Recovering deleted SMS messages from Android phones is a frequent request I get. Luckily, there are several places and ways to recover these on an Android phone.  After working a case that involved manually carving hundreds of juicy, case making messages, I collaborated with cheeky4n6monkey on a way to automate the process.  A huge thank you to Adrian, because I think the only way to truly appreciate the script is to do the manual work first.

That being said, in my last post Dude, Where's my Data I explored the importance of knowing what your automatic tools are doing and digging deeper as there may be critical information these tools are not parsing.   Harlan Carvey contributed a great comment which I think sums it up nicely: “Tools provide a layer of abstraction over the data itself, often hiding the data from the analyst who is not curious.”

I am not trying to give these tools a bad rap.  In fact, I use my "all in one" tools every day. However, by understanding the raw data, you can leverage these tools to help you find and understand critical data not automatically provided.

Recently I used Cellebrite to understand the structure of SMS messages, which I could then apply to SMS fragments found in unallocated space and the mmssms.db-journal file.  Although Cellebrite recovers deleted messages, it does not do so from areas outside of the SMS database (to my knowledge).  Of course, these "other places" contained the most important data for my case.

In this post, I am going to cover some common locations in the file system to recover deleted text messages.  Additionally, because the SMS structure can vary across Android devices, I am going to show how I deconstructed the SMS message, and then applied the information to SMS messages found in unallocated space.  I am sure there is more than one way to skin this cat, some may even be better; this is just the way I did.
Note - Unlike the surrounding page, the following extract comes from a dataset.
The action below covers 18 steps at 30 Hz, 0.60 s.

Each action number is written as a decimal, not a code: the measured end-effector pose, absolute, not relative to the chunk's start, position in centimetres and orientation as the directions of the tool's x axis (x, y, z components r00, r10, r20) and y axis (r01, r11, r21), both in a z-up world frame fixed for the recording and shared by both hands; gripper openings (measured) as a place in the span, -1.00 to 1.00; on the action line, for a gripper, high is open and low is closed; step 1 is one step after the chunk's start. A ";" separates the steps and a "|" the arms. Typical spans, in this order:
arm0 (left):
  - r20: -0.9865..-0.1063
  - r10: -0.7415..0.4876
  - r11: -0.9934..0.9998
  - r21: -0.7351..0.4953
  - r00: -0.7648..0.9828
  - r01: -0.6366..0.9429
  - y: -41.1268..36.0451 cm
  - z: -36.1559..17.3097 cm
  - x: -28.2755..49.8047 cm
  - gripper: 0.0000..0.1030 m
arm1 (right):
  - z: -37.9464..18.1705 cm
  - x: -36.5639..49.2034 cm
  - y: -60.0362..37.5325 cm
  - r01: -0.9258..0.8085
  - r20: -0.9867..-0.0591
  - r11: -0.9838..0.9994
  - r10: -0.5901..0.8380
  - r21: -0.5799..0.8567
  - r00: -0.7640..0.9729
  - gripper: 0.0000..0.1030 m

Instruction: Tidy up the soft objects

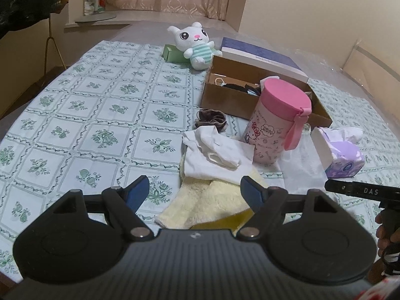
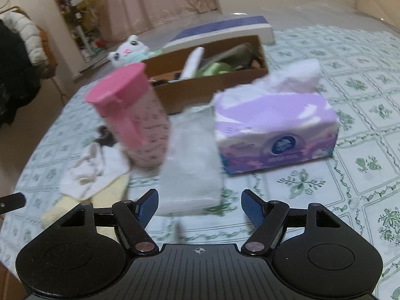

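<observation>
Looking past the left gripper (image 1: pixel 195 190), wide open and holding nothing, the left wrist view shows a yellow towel (image 1: pixel 200 202) between its fingers, with a white cloth (image 1: pixel 215 155) lying on it and a dark scrunchie (image 1: pixel 211 120) beyond, beside the pink bottle (image 1: pixel 277 120). Only the blurred right wrist view shows the pale folded towel (image 2: pixel 190 170) plainly, ahead of the empty, wide-open right gripper (image 2: pixel 200 203), between bottle and tissue pack (image 2: pixel 275 130).
</observation>
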<state>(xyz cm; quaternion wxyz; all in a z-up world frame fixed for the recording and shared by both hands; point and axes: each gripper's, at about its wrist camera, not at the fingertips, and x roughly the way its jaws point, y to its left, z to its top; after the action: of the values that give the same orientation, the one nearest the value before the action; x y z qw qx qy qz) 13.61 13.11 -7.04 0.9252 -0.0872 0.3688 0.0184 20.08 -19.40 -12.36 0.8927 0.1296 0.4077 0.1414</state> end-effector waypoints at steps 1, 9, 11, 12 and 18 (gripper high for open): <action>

For this example, I used a Samsung GSM SGH-T959V Galaxy S.  Even if you don't do Mobile forensics, the principles of this example can be applied to determine structured data found in unallocated space.
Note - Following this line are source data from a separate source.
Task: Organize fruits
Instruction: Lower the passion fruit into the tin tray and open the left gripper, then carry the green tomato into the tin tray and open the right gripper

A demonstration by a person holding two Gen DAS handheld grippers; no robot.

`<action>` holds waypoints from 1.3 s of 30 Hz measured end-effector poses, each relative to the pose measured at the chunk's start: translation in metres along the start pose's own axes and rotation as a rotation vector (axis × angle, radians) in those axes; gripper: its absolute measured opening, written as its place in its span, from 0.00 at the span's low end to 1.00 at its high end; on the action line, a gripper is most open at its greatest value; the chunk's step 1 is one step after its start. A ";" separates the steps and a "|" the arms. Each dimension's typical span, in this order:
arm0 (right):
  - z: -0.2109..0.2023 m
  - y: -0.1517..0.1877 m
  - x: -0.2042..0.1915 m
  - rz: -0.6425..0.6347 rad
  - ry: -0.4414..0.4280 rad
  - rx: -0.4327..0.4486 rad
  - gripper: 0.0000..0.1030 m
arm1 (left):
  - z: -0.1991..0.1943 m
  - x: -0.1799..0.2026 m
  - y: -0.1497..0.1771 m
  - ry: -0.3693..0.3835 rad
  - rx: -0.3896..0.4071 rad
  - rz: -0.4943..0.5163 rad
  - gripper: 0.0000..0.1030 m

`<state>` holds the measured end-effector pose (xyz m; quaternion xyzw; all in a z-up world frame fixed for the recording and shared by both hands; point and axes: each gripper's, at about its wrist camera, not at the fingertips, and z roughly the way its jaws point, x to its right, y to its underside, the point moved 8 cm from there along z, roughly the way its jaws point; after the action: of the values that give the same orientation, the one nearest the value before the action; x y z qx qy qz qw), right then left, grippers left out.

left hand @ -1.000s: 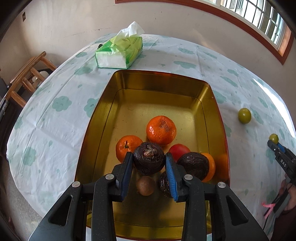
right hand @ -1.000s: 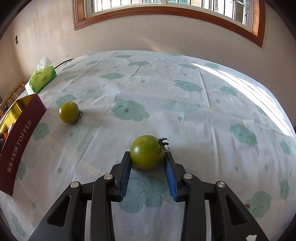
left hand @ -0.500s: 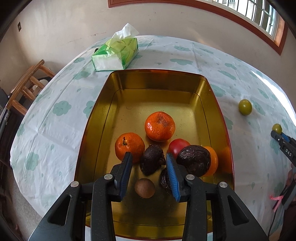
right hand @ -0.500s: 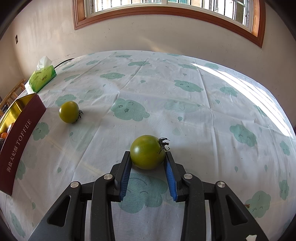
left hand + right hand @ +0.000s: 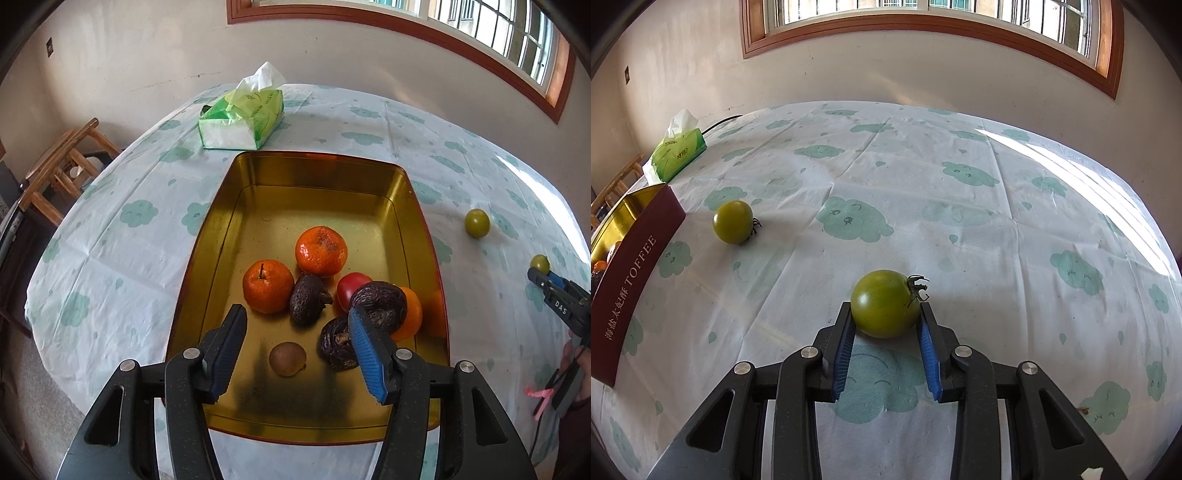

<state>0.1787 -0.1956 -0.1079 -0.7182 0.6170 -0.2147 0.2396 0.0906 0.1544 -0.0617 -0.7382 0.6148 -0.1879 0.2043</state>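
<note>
We are closing the right gripper (image 5: 885,332) on a green tomato (image 5: 885,303) resting on the tabletop (image 5: 960,229); squeezing gently, lifting straight. Our left gripper (image 5: 295,332), jaws wide and empty, is hanging over the toffee tin (image 5: 321,162) holding mandarins (image 5: 320,251), passion fruits (image 5: 308,298) and a red tomato (image 5: 351,290).

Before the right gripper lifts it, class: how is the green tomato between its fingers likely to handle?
The green tomato is round and glossy, so it would probably roll if nudged and might slip against the pads. Its unripe colour suggests firm flesh that tolerates a moderate squeeze. The right gripper touches it only near the fingertips, so the hold may be shallow.
</note>
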 end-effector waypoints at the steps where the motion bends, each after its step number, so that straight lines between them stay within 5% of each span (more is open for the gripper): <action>1: -0.002 -0.001 -0.002 -0.004 -0.005 0.003 0.30 | -0.001 -0.001 0.001 -0.006 0.006 -0.001 0.57; 7: -0.025 -0.007 -0.044 -0.072 -0.070 0.027 0.30 | -0.012 -0.009 0.002 -0.032 0.035 -0.015 0.57; 22: -0.060 -0.024 -0.229 -0.368 -0.327 0.066 0.30 | -0.026 -0.040 0.007 -0.048 0.054 -0.091 0.57; 31: -0.052 -0.019 -0.274 -0.454 -0.334 0.063 0.30 | -0.029 -0.057 0.011 -0.054 0.054 -0.126 0.57; 39: -0.057 -0.021 -0.295 -0.400 -0.435 0.050 0.30 | -0.030 -0.064 0.009 -0.061 0.060 -0.141 0.57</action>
<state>0.1175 0.0940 -0.0534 -0.8487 0.3918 -0.1138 0.3367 0.0555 0.2143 -0.0426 -0.7785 0.5490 -0.1978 0.2312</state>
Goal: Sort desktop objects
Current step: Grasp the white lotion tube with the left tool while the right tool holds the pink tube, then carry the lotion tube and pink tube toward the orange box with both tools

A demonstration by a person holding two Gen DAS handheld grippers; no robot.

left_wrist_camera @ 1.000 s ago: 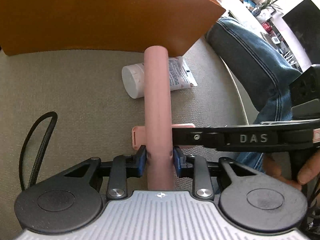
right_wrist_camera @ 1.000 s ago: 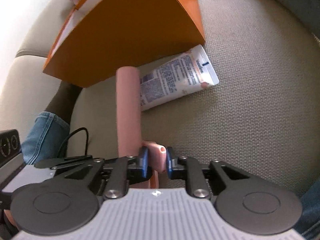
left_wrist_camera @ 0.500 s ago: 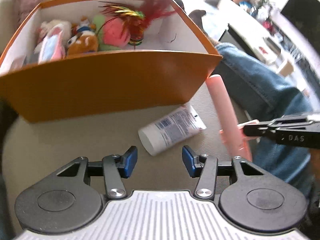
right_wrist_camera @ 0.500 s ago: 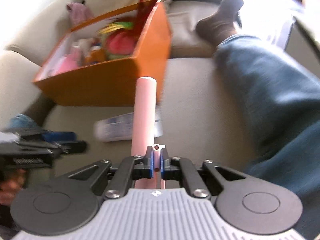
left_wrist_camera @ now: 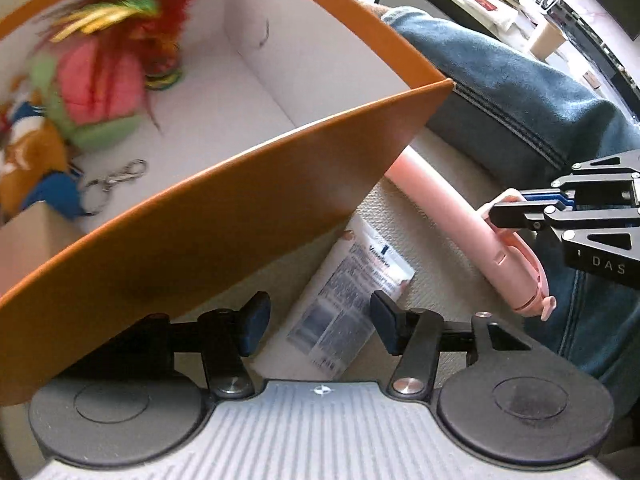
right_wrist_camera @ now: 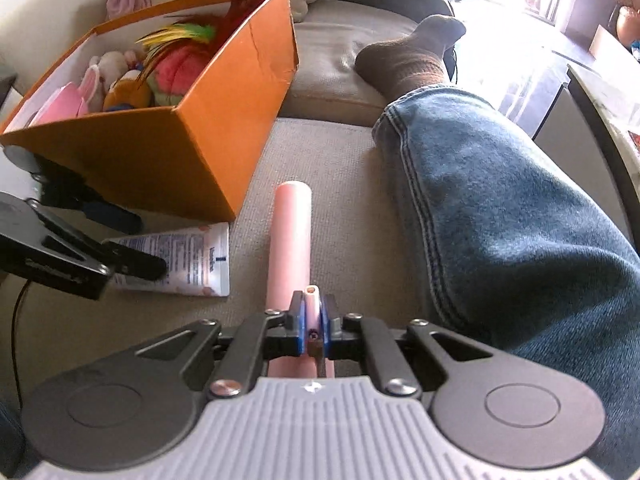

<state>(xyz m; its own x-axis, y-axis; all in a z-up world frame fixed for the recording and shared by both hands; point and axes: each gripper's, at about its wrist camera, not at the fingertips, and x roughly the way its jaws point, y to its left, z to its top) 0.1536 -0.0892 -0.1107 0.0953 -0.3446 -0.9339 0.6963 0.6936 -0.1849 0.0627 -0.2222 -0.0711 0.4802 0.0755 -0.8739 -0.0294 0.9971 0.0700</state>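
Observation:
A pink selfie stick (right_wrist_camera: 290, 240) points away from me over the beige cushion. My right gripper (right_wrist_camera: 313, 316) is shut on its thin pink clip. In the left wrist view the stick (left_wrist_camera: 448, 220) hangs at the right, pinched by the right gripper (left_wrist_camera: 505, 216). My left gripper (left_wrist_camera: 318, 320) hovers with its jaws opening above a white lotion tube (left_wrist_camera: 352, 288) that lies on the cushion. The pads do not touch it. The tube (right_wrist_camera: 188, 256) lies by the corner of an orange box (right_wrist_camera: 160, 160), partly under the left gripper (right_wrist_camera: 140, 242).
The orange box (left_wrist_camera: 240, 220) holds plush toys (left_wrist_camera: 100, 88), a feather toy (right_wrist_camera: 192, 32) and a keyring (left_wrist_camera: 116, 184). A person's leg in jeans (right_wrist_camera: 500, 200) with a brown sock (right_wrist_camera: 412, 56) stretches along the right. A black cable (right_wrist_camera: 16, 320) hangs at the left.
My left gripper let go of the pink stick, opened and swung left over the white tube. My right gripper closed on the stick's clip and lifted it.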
Where the Messages are hiding

When working with cell phones, several types of acquisitions may be taken:  logical, file system and physical.  A logical acquisition is usually the information as the end user sees it.  Text messages, call logs etc.  It does not include deleted data.  A file system acquisition is the next step up. It provides access to the files system, but not unallocated space.  A physical acquisition is a bit by bit copy of the flash memory and thus, includes unallocated space. For more information on these three types of acquisitions, check out this page on Mobile Forensics on Wikipedia.
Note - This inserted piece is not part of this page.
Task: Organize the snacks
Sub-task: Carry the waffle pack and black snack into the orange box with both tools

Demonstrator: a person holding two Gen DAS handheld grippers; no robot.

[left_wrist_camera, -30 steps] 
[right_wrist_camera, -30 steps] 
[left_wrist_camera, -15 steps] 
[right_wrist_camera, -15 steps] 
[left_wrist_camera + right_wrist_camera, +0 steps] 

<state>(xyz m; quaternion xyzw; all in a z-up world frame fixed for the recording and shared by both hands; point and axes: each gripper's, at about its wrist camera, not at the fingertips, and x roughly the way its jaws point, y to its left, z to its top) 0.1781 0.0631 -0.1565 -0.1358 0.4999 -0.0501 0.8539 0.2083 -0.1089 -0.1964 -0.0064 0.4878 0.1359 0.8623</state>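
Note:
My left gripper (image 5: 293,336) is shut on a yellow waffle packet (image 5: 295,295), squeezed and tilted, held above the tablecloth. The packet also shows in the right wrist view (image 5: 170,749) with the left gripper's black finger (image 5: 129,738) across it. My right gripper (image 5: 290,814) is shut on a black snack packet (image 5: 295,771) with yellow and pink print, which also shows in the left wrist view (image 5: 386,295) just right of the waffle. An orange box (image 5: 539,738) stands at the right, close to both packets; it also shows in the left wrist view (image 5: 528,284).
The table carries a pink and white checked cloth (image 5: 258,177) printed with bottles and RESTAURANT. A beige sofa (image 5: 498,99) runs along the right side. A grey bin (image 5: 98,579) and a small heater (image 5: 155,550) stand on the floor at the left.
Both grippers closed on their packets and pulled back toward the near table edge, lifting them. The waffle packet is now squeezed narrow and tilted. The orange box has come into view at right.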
For recovering deleted text messages a physical extraction is the best.  However, there are several locations in a file system extraction that can yield deleted text messages: the SMS Database, the SMS journal file and a log database.

SMS Database

Text messages are stored in an SQLite database named mmssms.db typically under the location /Root/data/com.android.providers.telephony/databases/. These SQlite databases retain deleted data. If you are using a program like Cellebrite, it will "automatically" recover deleted text messages from this database. However, I also manually check for fragments using a Hex viewer, or an SQLite Viewer like Oxygen Forensics SQLite Viewer. They offer a 30 day free trial if you want to play around with it. This SQlite Viewer show blocks of deleted data:



SMS Journal File
The mmssms.db-journal file is a roll back journal file written to by the SQLite Database. If this file exists, it will be in the same directory as the mmssms.db file.  It can contain numerous deleted text messages. Since cheeky4n6 monkey helped develop a script to parse this, he has done an excellent write up on the format and structure which I will post a link to once its up.  I won't go into too much detail here, except to say the text messages contain the same structure as in the SMS database.

logs.db
This file appears to be a database that logs various activities on the phone such as calls and SMS messages.  The field holding the SMS messages appears to contain the first 50 or so characters of a text message.  Because it is an SQLite database, you can view deleted data as explained above.

Unallocated Space
Glorious unallocated space - my favorite location to find deleted text messages.  I have found hundreds of deleted text messages here through various keyword searches.  If you are lucky, you can carve a whole mmssms.db SQLite database from unallocated space as explained here by Richard Drinkwater.  This will allow you to open the complete file with an SQLite viewer and view information such as the phone number, date, sent date, status and folder.  If not, this is where leveraging your tools can help you parse this information manually.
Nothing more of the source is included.